[Data excerpts]

....

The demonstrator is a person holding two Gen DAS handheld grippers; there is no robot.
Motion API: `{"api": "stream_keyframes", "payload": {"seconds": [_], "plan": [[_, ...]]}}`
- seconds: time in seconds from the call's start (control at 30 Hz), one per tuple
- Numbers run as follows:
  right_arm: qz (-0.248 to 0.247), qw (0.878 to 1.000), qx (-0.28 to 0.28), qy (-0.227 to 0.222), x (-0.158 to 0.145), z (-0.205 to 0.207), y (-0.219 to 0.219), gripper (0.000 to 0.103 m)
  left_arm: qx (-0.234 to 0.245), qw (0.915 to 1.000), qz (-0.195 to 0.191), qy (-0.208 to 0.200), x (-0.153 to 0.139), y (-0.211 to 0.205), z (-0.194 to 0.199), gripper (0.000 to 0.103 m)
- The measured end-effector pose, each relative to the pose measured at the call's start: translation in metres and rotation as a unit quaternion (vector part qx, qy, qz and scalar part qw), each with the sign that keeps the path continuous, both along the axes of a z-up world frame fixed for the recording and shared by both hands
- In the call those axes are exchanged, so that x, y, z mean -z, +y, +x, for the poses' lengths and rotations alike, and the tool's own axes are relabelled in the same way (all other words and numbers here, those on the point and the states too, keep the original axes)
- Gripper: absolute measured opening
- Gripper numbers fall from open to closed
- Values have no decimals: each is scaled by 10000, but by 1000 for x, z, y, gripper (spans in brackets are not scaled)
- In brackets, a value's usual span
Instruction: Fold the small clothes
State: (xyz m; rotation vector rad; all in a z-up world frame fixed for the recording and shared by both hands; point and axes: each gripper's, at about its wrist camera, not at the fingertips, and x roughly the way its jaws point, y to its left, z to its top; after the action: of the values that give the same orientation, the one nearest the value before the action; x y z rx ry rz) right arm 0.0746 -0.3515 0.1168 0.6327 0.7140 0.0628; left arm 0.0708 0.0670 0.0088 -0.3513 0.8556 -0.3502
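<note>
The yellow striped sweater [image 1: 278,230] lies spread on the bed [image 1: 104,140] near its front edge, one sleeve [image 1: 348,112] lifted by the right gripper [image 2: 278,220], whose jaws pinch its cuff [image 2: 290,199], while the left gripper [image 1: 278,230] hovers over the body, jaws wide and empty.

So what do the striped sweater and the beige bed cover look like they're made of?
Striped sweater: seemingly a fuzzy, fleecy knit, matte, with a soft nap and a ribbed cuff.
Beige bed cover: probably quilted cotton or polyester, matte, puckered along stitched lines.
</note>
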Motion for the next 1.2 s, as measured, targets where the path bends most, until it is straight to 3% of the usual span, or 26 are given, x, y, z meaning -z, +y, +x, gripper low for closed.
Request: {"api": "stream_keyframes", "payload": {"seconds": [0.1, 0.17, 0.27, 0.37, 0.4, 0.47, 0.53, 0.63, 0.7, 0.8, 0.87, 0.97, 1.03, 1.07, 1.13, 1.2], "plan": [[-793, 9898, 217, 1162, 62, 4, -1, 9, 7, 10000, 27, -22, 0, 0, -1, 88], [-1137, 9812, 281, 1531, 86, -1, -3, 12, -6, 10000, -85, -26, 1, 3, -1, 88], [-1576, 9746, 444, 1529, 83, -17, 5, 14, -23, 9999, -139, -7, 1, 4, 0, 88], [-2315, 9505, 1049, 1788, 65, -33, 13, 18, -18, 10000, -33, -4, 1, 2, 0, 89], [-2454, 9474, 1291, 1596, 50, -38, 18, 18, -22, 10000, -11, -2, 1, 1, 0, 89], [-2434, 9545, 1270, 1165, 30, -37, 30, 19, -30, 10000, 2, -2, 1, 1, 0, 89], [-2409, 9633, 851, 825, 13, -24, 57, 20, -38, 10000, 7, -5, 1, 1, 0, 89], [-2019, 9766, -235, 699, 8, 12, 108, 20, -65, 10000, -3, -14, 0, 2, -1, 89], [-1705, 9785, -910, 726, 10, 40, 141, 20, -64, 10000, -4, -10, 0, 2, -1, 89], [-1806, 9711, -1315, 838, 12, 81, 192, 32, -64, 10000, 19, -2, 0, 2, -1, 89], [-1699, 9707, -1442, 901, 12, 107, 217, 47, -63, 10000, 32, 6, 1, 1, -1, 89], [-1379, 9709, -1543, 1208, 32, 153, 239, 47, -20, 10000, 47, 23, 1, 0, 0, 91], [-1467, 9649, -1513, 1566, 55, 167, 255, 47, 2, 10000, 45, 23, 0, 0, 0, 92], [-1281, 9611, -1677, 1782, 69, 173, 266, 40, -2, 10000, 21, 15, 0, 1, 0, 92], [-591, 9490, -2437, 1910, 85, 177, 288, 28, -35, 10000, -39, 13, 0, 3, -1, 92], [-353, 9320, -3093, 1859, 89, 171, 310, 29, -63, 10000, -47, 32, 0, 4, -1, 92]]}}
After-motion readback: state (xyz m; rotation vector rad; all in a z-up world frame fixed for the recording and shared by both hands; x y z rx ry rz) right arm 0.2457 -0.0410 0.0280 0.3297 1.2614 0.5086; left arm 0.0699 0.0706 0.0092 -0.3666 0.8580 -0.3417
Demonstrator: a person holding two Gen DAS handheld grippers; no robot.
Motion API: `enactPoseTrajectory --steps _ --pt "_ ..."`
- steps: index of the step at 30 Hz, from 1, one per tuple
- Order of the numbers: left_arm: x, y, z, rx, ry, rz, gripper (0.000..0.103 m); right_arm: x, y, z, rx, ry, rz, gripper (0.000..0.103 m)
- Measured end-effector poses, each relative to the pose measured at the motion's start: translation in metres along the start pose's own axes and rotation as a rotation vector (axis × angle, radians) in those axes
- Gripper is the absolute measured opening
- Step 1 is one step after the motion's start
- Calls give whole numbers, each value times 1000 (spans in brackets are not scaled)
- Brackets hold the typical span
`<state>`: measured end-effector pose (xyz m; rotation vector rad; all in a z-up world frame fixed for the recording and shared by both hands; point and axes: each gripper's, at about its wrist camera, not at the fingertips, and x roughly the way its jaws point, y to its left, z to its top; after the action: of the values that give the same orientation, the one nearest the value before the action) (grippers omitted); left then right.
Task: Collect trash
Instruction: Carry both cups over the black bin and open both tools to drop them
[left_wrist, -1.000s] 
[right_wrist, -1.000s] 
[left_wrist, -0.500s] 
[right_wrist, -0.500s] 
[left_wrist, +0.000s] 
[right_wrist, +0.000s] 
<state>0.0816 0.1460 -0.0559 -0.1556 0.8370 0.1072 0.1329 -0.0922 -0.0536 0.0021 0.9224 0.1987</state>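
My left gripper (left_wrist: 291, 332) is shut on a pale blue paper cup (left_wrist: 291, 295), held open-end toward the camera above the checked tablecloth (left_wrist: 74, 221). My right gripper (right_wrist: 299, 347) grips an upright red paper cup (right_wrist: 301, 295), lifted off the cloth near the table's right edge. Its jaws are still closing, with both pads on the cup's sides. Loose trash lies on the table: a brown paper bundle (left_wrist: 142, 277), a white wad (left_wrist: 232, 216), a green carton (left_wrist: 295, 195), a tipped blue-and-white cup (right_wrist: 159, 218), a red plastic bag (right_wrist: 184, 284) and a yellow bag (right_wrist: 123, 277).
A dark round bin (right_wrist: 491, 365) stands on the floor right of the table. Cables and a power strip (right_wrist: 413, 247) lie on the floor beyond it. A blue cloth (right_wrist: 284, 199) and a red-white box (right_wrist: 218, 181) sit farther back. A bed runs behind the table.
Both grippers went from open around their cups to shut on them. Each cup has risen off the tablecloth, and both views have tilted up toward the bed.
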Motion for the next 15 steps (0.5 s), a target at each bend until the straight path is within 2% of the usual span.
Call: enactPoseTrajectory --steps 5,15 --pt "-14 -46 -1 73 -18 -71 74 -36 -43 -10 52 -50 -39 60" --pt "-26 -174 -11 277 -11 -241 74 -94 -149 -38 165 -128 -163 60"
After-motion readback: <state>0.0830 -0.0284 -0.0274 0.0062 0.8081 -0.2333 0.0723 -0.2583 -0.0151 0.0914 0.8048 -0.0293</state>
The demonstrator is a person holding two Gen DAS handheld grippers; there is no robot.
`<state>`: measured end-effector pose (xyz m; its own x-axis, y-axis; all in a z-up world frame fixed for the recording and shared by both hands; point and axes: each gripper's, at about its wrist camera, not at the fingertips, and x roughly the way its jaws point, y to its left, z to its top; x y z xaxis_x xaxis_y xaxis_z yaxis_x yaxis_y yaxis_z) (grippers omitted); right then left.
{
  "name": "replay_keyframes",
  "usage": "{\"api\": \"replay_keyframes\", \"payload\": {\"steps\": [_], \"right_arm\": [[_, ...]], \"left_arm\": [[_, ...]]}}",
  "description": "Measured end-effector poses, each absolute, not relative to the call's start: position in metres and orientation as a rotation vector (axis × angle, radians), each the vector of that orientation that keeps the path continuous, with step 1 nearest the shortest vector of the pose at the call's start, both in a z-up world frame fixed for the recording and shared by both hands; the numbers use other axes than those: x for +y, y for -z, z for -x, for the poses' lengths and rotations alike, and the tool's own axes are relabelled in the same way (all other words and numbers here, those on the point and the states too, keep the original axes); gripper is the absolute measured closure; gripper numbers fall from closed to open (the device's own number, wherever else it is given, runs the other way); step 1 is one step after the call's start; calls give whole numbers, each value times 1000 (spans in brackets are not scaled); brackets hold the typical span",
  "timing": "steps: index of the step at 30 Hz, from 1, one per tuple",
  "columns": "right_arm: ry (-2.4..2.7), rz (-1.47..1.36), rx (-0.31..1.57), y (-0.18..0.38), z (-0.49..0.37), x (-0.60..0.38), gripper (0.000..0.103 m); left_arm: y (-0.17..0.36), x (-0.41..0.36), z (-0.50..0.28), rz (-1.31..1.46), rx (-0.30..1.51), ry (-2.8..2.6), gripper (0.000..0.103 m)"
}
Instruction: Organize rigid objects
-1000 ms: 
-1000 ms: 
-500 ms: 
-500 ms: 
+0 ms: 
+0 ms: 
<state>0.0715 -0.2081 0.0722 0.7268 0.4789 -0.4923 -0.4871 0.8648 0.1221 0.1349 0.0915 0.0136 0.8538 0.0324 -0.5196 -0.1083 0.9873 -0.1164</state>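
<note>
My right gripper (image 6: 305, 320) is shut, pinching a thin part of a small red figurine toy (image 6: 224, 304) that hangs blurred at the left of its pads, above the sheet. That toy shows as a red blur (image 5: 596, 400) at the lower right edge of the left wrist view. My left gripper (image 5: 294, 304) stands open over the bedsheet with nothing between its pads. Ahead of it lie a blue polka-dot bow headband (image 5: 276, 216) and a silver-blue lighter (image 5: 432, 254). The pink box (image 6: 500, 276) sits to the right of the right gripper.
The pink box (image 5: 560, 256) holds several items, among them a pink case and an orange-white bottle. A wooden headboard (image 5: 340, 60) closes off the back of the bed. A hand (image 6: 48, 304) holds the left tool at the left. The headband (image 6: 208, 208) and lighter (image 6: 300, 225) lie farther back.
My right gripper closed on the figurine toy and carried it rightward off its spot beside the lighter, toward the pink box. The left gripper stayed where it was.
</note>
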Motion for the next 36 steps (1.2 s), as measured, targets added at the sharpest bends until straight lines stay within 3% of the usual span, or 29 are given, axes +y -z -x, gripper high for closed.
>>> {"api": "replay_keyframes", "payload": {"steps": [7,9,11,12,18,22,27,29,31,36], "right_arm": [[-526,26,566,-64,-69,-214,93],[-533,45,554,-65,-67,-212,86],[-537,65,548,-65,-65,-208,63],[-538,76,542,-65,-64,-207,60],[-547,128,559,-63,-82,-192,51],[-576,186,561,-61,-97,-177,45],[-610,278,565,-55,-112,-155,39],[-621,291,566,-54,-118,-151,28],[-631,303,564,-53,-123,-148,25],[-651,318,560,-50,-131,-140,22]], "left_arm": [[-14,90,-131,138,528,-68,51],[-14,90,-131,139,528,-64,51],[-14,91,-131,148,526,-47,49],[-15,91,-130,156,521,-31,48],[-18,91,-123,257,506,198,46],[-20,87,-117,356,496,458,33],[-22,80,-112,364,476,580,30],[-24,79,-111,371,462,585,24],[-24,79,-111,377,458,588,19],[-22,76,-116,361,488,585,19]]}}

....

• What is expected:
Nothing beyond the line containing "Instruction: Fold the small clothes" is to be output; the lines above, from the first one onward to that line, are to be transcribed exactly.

• Result of the exercise:
The demonstrator is a person holding two Gen DAS handheld grippers; there is no robot.
Motion API: `{"api": "stream_keyframes", "payload": {"seconds": [_], "plan": [[_, ...]]}}`
- seconds: time in seconds from the call's start (control at 30 Hz), one per tuple
- Numbers run as follows:
  right_arm: qz (-0.248 to 0.247), qw (0.878 to 1.000), qx (-0.28 to 0.28), qy (-0.227 to 0.222), x (-0.158 to 0.145), z (-0.205 to 0.207), y (-0.219 to 0.219), gripper (0.000 to 0.103 m)
  left_arm: qx (-0.234 to 0.245), qw (0.915 to 1.000), qz (-0.195 to 0.191), qy (-0.208 to 0.200), x (-0.153 to 0.139), y (-0.211 to 0.205), z (-0.194 to 0.199), gripper (0.000 to 0.103 m)
- The measured end-effector pose, each relative to the pose measured at the call's start: translation in metres and rotation as a unit quaternion (vector part qx, qy, qz and scalar part qw), each with the sign that keeps the path continuous, both along the axes of a z-up world frame fixed for the recording and shared by both hands
- In the call those axes are exchanged, so that x, y, z mean -z, +y, +x, for the poses' lengths and rotations alike, and the tool's own axes are relabelled in the same way (all other words and numbers here, those on the point and the states too, keep the original axes)
- Gripper: absolute measured opening
- Gripper numbers fall from open to closed
- Values have no decimals: each is scaled by 10000, but by 1000 for x, z, y, gripper (spans in brackets are not scaled)
- In brackets, a value's usual span
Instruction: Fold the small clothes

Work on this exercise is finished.